## Assigned task
Output the data below exactly, images excluded.

*** Block opens ***

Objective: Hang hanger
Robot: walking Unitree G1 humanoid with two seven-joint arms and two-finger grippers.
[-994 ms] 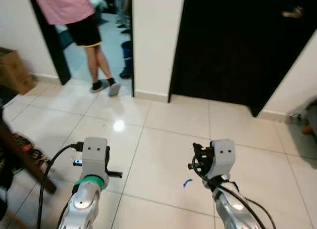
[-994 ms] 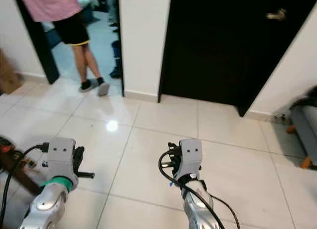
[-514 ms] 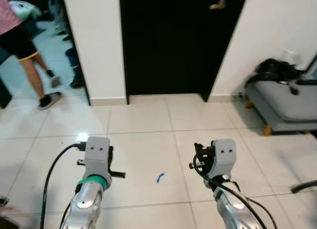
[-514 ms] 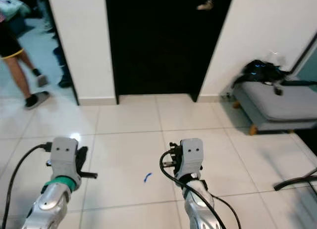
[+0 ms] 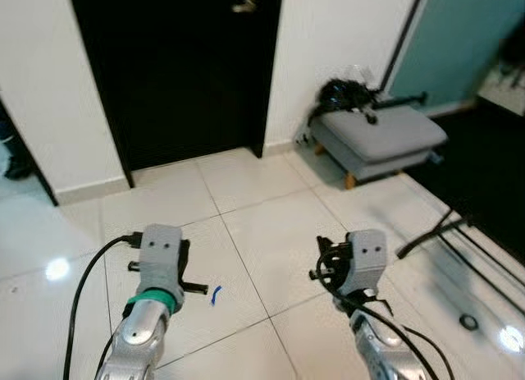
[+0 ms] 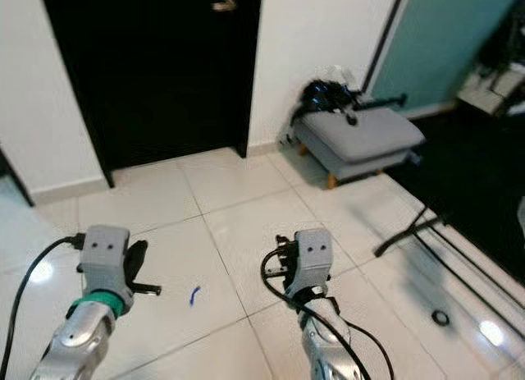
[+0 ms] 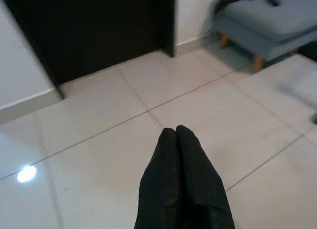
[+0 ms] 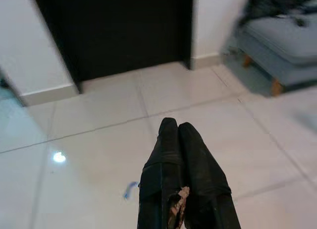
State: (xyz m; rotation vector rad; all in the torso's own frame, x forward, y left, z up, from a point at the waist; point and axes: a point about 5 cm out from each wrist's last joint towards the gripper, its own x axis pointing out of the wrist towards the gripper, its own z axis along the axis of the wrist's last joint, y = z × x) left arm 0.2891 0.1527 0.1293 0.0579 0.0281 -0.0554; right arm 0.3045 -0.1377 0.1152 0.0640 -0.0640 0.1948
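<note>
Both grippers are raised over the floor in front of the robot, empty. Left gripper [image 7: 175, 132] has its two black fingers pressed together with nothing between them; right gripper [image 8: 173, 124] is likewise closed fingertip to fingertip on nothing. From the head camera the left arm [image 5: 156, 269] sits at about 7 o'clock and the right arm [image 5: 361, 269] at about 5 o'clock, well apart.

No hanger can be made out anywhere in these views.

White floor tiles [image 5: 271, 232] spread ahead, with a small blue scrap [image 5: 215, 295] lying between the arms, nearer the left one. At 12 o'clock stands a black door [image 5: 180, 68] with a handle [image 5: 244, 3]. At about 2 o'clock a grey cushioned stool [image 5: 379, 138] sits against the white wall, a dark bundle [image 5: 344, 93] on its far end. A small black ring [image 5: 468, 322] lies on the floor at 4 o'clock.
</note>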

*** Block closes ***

## Result
Objective: Hang hanger
Robot: walking Unitree G1 humanoid with two seven-joint arms and two-finger grippers.
[-994 ms] 
[-994 ms] 
[-514 ms] 
[-514 ms] 
[+0 ms] 
[+0 ms] 
[+0 ms] 
[+0 ms] 
State: (xyz m; rotation vector rad; all in the torso's own frame, x forward, y left, z up, from a point at the waist; point and axes: a point about 5 cm out from each wrist's last joint towards the gripper, its own x axis pointing out of the wrist towards the gripper, its own z axis along the axis of the wrist's last joint, y = z × x) left arm 0.2891 0.1527 0.1293 0.0579 0.0281 -0.0554; right arm 0.3045 -0.1377 0.1152 0.0640 -0.0640 0.1948
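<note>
Both grippers are raised over the floor in front of the robot, empty. Left gripper [image 7: 175, 132] has its two black fingers pressed together with nothing between them; right gripper [image 8: 173, 124] is likewise closed fingertip to fingertip on nothing. From the head camera the left arm [image 5: 156, 269] sits at about 7 o'clock and the right arm [image 5: 361, 269] at about 5 o'clock, well apart.

No hanger can be made out anywhere in these views.

White floor tiles [image 5: 271, 232] spread ahead, with a small blue scrap [image 5: 215, 295] lying between the arms, nearer the left one. At 12 o'clock stands a black door [image 5: 180, 68] with a handle [image 5: 244, 3]. At about 2 o'clock a grey cushioned stool [image 5: 379, 138] sits against the white wall, a dark bundle [image 5: 344, 93] on its far end. A small black ring [image 5: 468, 322] lies on the floor at 4 o'clock.
</note>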

The exercise requires no additional output.